As part of Google’s component of its initiative aimed at the deployment of quantum-resistant cryptography, Google is pleased to declare the launch of the primary quantum-adaptive FIDO2 security key implementation. This implementation is now integrated into OpenSK, their open-source security key firmware. The hardware-centric open-source design of this implementation has been strategically crafted, incorporating an innovative ECC/Dilithium hybrid signature framework. This framework harnesses the robust security attributes of ECC in the face of standard attacks, while also leveraging the quantum-resilient qualities of Dilithium against quantum-based attacks. This collaborative schema was jointly developed in partnership with ETH Zürich, and it earned the distinction of the best paper at the ACNS Secure Cryptographic Implementation Workshop.
As advancements toward practical quantum computers gain momentum, the imperative to prepare for their impending arrival heightens over time. Specifically, the challenge lies in addressing the emergence of quantum computers as a pressing concern. Conventional public key cryptography initially devised to safeguard against classical computers, is poised to falter in the face of quantum attacks. A positive development in this context is the recent standardization of public key quantum resilient cryptography, which encompasses the Dilithium algorithm. This development charts a clear pathway to ensuring the security of security keys against potential quantum attacks.
While quantum attacks remain a prospect for the distant future, the extensive deployment of cryptography across the expanse of the Internet represents a formidable undertaking. This underscores the significance of initiating this endeavor at the earliest juncture. Notably, the process of securing security keys is expected to unfold gradually for users. The acquisition of new security keys will become a necessity once FIDO undertakes the standardization of post-quantum cryptography resilient cryptography. The ultimate adoption of this new standard hinges on receiving support from major browser vendors.
The proposed implementation utilizes a hybrid strategy that combines the well-established ECDSA signature algorithm with the recently standardized quantum-resistant signature algorithm known as Dilithium. This innovative hybrid signature schema, developed in collaboration with ETH, presents a blend of advantages from both algorithms. Employing such a hybrid signature system is crucial due to the fact that the security of emerging quantum-resistant algorithms, including Dilithium, has not yet been established over time. Recent attacks on Rainbow, another quantum-resilient algorithm, highlight the necessity for caution. This cautious approach is especially warranted for security keys, considering that the majority cannot be updated – although efforts are underway to achieve this for OpenSK. Notably, the hybrid approach finds application in other post-quantum initiatives, such as Chrome’s implementation of TLS support.

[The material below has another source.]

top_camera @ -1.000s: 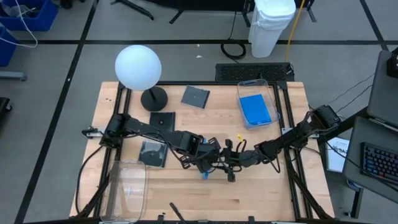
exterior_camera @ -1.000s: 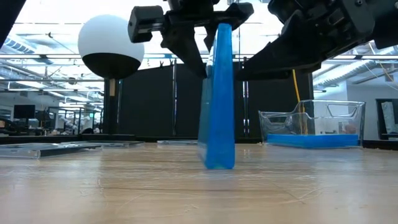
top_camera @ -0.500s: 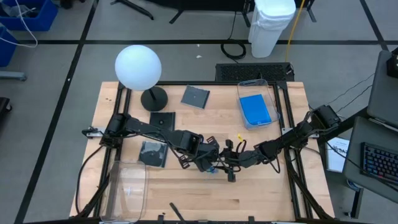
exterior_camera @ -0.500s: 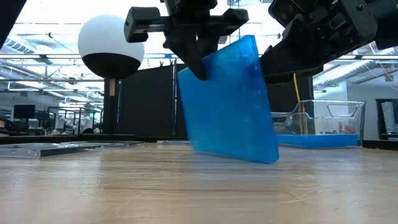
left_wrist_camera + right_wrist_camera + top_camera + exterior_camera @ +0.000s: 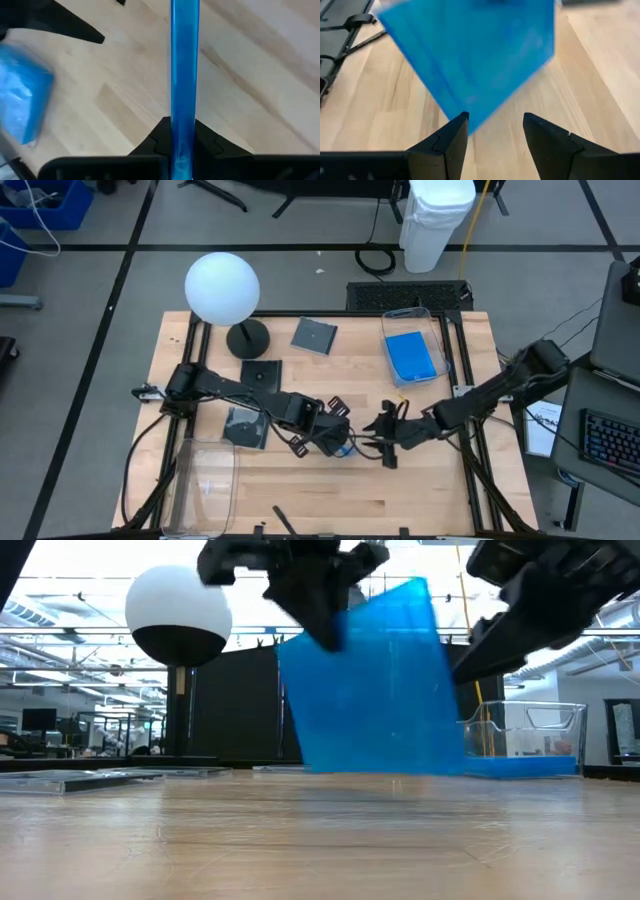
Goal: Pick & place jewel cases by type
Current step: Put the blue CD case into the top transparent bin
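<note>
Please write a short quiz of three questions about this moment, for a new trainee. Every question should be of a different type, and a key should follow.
1. True or false: the right gripper is shut on the blue jewel case.
2. Which gripper holds the blue jewel case? A) left B) right C) neither
3. Fill in: the clear bin at the table's far right contains a ____ jewel case.

Key
1. False. Its fingers are open and the case is not between them.
2. A. The left gripper clamps the case edge-on.
3. Blue.
</note>
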Tool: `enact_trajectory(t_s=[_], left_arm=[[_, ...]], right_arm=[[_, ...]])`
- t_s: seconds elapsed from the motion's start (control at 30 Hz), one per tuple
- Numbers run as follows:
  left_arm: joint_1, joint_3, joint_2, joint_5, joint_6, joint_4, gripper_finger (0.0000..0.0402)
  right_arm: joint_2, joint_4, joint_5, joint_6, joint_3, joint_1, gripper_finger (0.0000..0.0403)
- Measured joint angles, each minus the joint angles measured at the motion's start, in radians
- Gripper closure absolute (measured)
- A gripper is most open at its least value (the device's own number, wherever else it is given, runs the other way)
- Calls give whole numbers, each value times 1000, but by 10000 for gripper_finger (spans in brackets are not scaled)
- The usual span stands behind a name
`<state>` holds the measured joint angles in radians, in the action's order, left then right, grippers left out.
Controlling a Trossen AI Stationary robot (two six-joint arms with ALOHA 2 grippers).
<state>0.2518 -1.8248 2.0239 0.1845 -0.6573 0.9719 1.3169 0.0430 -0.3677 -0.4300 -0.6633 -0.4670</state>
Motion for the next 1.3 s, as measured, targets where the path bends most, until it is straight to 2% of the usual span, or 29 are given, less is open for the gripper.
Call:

From a technical standpoint, a significant hurdle involved crafting a compact Dilithium implementation capable of functioning on the limited hardware of security keys. By meticulously optimizing the code, a memory-efficient Rust implementation of Dilithium was devised, consuming a mere 20 KB of memory, which proved sufficiently compact. Efforts were also invested in ensuring that the implementation’s signature speed aligned with the stipulated security key specifications. However, the team holds the belief that enhancing signature speed through the utilization of hardware acceleration could enhance key responsiveness.
As the initiative progresses, there’s a hopeful aspiration for the integration of this implementation, or a modified version thereof, into the FIDO2 key specification. The ultimate goal is for major web browsers to support it, thereby safeguarding user credentials against quantum attacks. For those interested in testing this algorithm or contributing to the realm of security key research, engagement with the open-source implementation, OpenSK, is encouraged.